When you enable shrinkResources, building your app should display output like the following during the build:

... Removed unused resources: Binary resource data reduced from 2570KB to 1711KB: Removed 33%

The questions

I can't find out the answers to those questions:

  1. When using Android-Studio itself to create the signed app, where can I find the information of how much was saved and which files were removed/modified?
  2. What exactly does "shrinkResources" do that "minifyEnabled" don't? And why do "shrinkResources" depend on "minifyEnabled" ?
  3. Do any of those options affect the size and/or quality of image files?
  4. Isn't Proguard responsible of shrinking source code? I ask this because it says "you have to enable minifyEnabled in order to turn on code shrinking,"
android developer
  • 114,585
  • 152
  • 739
  • 1,270
  • 1
    shrinkResources removes all unused resources, so no quality issues or other. mimifyEnabled doesn't remove it. I think that it's mandatory use mimifyEnabled to have the list of unused resources. – Ivan Jun 12 '15 at 10:37
  • So having "minifyEnabled " alone doesn't do anything? and "shrinkResources" doesn't shrink anything? How can I see the saved space? and which files were removed? – android developer Jun 12 '15 at 10:38
  • 1
    I think yes, as you can read here http://tools.android.com/tech-docs/new-build-system/resource-shrinking to use shrinking you must have mimifyEnabled true. This because mimifyEnabled removes unused code and shrinkResources removes unused resources (most or all of them called in unused code). – Ivan Jun 12 '15 at 10:42
  • Isn't proguard responsible of removing unused code? – android developer Jun 12 '15 at 10:47
  • 1
    minifyEnabled enables proguard which removes unused classes/code and shrinkResources removes unused resources (pngs, xmls, mostly introduced by libraries which you don't fully utilize). – Eugen Pechanec Jun 12 '15 at 10:51

3 Answers3

79

Let's see

When using Android-Studio itself to create the signed app, where can I find the information of how much was saved and which files were removed/modified?

Those are gonna be in the gradle log. Inside Android studio I believe those are shown in the Messages window (next to Android, Run, TODO windows).

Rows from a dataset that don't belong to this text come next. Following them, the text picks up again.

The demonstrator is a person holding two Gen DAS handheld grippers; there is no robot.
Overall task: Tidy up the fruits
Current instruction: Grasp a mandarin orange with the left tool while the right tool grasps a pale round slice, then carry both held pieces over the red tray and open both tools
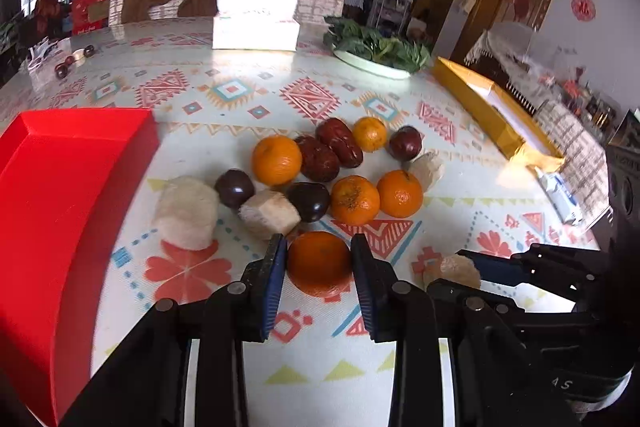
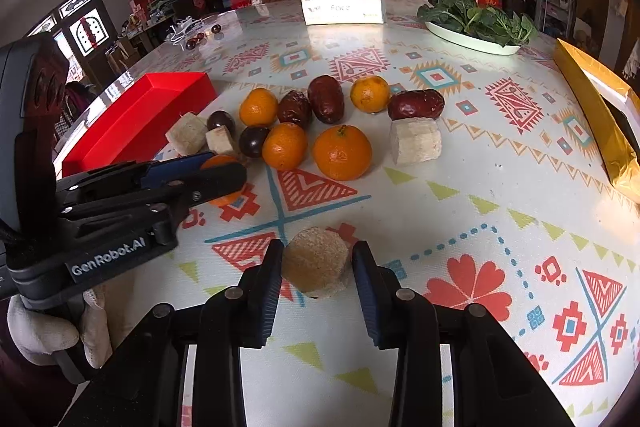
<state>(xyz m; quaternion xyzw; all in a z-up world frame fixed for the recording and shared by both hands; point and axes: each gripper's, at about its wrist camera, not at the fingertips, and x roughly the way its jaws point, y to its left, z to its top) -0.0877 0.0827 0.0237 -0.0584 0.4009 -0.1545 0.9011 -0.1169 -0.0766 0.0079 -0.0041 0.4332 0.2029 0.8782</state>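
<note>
My left gripper is shut on a mandarin that rests on the patterned tablecloth, with a pad pressing on each side. Just behind it lies a heap of mandarins, red dates, dark plums and pale fibrous chunks. My right gripper is shut on another pale fibrous chunk in front of the heap. A red tray stands to the left and a gold box to the right. In the right wrist view the left gripper hides most of its mandarin.
A tissue box and a plate of green leaves stand at the back of the table. A few dark fruits lie far back left. A white tube lies by the right table edge.
</note>
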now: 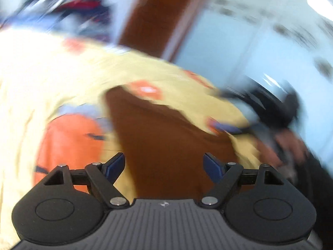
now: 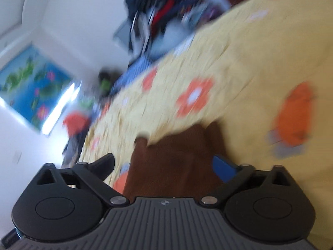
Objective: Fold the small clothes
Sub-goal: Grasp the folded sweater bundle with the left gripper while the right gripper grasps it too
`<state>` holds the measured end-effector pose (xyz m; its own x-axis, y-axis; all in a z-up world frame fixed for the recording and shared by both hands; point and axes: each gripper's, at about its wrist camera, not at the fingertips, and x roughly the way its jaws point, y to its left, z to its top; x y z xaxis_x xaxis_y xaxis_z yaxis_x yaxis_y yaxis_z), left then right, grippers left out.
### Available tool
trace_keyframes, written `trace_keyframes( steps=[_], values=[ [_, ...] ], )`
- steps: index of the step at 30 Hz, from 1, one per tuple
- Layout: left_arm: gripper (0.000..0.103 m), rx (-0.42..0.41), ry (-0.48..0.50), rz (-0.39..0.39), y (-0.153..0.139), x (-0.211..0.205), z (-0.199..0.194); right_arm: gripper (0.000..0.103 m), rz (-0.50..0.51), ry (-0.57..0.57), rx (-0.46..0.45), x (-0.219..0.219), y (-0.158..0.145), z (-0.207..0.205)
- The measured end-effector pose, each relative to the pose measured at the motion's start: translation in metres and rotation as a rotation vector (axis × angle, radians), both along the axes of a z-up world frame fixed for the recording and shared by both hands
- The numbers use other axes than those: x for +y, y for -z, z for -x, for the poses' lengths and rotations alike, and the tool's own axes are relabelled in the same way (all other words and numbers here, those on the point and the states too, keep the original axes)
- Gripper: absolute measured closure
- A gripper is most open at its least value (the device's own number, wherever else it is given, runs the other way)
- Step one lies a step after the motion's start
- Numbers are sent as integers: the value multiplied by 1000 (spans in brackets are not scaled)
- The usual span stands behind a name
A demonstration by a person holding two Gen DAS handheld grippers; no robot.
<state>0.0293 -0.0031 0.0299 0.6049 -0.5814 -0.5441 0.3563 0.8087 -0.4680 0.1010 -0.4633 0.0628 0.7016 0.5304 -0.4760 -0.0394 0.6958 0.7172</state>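
A yellow garment (image 1: 62,79) printed with orange flowers and a large orange figure (image 1: 70,141) lies spread on the brown table (image 1: 166,141); both views are blurred. My left gripper (image 1: 164,162) stands open over bare table at the garment's edge, with nothing between its blue pads. In the right wrist view the same garment (image 2: 239,62) fills the upper right. My right gripper (image 2: 164,162) is open wide above the table (image 2: 170,166), just short of the cloth's hem, and holds nothing. A hand (image 1: 287,143) on dark gear shows at the right of the left wrist view.
A pile of dark and red clothes (image 2: 158,14) lies beyond the garment, also visible as the pile (image 1: 79,6) at top left in the left wrist view. A blue flower poster (image 2: 31,83) hangs on the white wall. An orange object (image 2: 76,123) sits off the table's left side.
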Motion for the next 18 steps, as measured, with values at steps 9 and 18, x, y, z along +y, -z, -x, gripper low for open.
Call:
trace_keyframes(
  steps=[9, 18],
  values=[
    [22, 246, -69, 192, 36, 5, -86, 14, 23, -21, 112, -11, 35, 16],
    [91, 148, -38, 2, 15, -14, -90, 68, -90, -70, 102, 6, 44, 13]
  ],
)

What exactly does "shrinkResources" do that "minifyEnabled" don't? And why do "shrinkResources" depend on "minifyEnabled" ?

minify runs ProGuard. shrink remove resources that ProGuard flagged as unused.

Do any of those options affect the size and/or quality of image files?

No!

Isn't Proguard responsible of shrinking source code? I ask this because it says "you have to enable minifyEnabled in order to turn on code shrinking,"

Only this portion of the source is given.